Cumin is a seed that is ground and is one of the main ingredients in many blends of chili powder. It can be a very strong spice and has been popular around the world for literally thousands of years. The flavor most associated with a bowl of chili is actually cumin. The flavor is described as nutty and peppery and behind black pepper it is the second most popular spice in the world.

Cilantro/coriander

Cilantro is a fresh green herb and coriander is the seed of the cilantro plant. This spice looks a little like parsley in its fresh form but has a very different flavor, it has citrus undertones. This is one of the primary ingredients in the typical salsa that is served in Mexican restaurants and stands worldwide. It is often added to dishes that use tomatoes.

Garlic

Garlic has found its way into a variety of Mexican dishes. It can be used fresh, jarred or dry. It can be added to taco and tamale fillings as well as bean and rice dishes.

Cinnamon

Cinnamon is used in Mexican cooking but primarily in drinks and desserts.

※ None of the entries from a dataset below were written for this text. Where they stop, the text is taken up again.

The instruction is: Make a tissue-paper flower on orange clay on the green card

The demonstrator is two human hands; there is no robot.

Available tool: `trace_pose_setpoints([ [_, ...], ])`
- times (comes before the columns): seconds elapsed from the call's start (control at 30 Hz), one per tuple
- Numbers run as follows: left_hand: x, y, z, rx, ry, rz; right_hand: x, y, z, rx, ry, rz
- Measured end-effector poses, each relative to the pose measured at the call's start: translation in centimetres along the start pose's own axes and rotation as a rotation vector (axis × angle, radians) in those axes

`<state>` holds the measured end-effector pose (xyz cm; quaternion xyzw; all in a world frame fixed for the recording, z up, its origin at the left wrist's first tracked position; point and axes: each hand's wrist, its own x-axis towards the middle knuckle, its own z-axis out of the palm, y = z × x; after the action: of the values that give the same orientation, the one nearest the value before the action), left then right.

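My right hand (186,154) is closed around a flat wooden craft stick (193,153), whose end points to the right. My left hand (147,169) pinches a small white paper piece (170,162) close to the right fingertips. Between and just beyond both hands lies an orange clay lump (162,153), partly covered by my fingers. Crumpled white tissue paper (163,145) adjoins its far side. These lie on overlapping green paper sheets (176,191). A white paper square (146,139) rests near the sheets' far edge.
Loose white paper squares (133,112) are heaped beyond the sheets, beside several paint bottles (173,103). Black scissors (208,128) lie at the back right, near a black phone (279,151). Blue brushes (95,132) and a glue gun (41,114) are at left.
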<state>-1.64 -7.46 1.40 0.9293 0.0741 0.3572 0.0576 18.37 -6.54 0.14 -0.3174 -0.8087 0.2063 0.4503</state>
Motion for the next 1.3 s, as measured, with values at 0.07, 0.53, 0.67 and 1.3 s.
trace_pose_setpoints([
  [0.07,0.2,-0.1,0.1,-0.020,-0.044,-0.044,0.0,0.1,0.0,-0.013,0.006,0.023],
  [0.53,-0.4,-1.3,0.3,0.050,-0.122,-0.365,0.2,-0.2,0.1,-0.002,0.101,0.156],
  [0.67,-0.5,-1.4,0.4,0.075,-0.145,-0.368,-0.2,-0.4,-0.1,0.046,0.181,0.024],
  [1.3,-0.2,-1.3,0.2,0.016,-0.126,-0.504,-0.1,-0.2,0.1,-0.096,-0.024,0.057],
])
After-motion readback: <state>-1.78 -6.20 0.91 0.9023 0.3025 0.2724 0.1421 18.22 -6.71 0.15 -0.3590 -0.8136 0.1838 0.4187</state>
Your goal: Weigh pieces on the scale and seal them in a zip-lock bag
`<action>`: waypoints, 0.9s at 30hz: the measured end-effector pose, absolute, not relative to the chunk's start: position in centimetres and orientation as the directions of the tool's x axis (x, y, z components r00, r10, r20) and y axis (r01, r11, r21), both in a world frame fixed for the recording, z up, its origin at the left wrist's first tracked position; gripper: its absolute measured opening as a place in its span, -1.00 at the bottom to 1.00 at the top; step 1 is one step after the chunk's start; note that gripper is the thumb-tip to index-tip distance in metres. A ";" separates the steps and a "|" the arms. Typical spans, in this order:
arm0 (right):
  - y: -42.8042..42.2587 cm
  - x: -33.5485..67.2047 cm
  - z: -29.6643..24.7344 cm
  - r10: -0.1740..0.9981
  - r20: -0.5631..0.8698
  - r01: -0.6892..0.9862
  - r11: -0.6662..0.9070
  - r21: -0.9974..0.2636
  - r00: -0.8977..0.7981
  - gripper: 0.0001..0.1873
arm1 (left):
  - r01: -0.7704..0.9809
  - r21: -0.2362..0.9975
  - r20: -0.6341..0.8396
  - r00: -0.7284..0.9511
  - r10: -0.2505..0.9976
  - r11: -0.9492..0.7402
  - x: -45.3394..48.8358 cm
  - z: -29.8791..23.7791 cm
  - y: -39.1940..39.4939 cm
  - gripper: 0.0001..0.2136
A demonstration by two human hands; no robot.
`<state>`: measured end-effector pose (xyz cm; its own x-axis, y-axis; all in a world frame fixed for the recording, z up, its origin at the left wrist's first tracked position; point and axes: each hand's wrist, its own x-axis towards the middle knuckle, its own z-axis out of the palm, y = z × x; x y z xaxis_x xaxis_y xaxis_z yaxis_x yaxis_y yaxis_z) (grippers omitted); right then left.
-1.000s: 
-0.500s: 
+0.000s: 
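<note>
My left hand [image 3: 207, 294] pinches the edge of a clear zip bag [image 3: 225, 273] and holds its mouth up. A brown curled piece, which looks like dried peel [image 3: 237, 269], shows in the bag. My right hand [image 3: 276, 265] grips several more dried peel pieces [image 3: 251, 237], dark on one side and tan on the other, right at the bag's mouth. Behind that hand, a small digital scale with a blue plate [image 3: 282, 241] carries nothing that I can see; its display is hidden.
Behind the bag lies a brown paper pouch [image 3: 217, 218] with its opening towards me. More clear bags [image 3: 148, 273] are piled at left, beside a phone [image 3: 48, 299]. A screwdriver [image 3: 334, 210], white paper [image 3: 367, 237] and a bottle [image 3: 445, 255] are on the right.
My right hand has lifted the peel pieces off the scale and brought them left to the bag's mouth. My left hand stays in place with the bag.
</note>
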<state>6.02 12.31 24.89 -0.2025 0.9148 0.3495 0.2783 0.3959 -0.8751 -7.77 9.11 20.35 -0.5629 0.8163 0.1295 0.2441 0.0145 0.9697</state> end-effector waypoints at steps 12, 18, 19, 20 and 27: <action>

Azafran or Mexican saffron is used to give rice the beautiful yellow color. It comes in threads and can be very expensive. The flavor can be very bitter and it is used sparingly. Other spices that you should have in the house if you are going to be making some Mexican food are allspice, paprika, cloves, oregano,  mint, nutmeg, sage and thyme.

Since the cooking of Mexico incorporates many different styles and regions, there are variations from one region to another. Much of the Mexican food we eat in the United States has been Americanized to appeal to a greater number of diners. For an authentic Mexican cookbook, check out Rick Bayless. His cookbook is a good place to start learning about the food and spices of Mexico.